(Beginning of Exercise data)

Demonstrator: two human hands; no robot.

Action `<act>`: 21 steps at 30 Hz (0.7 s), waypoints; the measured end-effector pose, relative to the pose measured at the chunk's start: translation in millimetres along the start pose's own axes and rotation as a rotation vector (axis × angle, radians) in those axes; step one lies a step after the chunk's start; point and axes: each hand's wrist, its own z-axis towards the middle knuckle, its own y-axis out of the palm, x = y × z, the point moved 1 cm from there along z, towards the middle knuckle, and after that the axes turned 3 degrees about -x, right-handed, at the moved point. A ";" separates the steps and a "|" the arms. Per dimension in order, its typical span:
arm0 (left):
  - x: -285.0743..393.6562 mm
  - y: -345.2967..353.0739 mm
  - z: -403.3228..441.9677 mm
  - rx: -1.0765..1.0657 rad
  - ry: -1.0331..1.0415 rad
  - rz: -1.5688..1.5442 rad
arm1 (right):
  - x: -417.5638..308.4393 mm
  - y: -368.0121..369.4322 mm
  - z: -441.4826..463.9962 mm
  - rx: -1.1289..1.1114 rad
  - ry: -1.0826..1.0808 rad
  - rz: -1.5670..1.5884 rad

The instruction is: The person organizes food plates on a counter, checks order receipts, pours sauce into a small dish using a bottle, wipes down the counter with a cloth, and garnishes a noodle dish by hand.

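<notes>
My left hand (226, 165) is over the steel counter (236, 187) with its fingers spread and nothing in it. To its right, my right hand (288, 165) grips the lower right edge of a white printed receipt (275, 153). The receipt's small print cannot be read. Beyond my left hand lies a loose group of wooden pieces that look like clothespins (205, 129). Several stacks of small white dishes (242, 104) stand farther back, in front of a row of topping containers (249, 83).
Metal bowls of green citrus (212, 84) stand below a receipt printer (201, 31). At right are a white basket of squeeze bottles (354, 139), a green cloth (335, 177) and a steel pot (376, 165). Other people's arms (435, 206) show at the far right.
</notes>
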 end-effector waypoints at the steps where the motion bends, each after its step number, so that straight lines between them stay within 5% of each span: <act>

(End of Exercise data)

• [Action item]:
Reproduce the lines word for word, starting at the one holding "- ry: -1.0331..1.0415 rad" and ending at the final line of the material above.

• [Exercise result]:
  - ry: -1.0331..1.0415 rad
  - rz: -1.5688..1.5442 rad
arm1 (right):
  - x: -417.5638..308.4393 mm
  - y: -368.0121..369.4322 mm
  - z: -441.4826..463.9962 mm
  - rx: -1.1289..1.1114 rad
  - ry: -1.0826..1.0808 rad
  - rz: -1.5670..1.5884 rad

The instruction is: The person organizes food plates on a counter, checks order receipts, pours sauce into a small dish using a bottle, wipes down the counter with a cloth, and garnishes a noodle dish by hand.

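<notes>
My left hand (226, 165) is over the steel counter (236, 187) with its fingers spread and nothing in it. To its right, my right hand (288, 165) grips the lower right edge of a white printed receipt (275, 153). The receipt's small print cannot be read. Beyond my left hand lies a loose group of wooden pieces that look like clothespins (205, 129). Several stacks of small white dishes (242, 104) stand farther back, in front of a row of topping containers (249, 83).
Metal bowls of green citrus (212, 84) stand below a receipt printer (201, 31). At right are a white basket of squeeze bottles (354, 139), a green cloth (335, 177) and a steel pot (376, 165). Other people's arms (435, 206) show at the far right.
</notes>
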 end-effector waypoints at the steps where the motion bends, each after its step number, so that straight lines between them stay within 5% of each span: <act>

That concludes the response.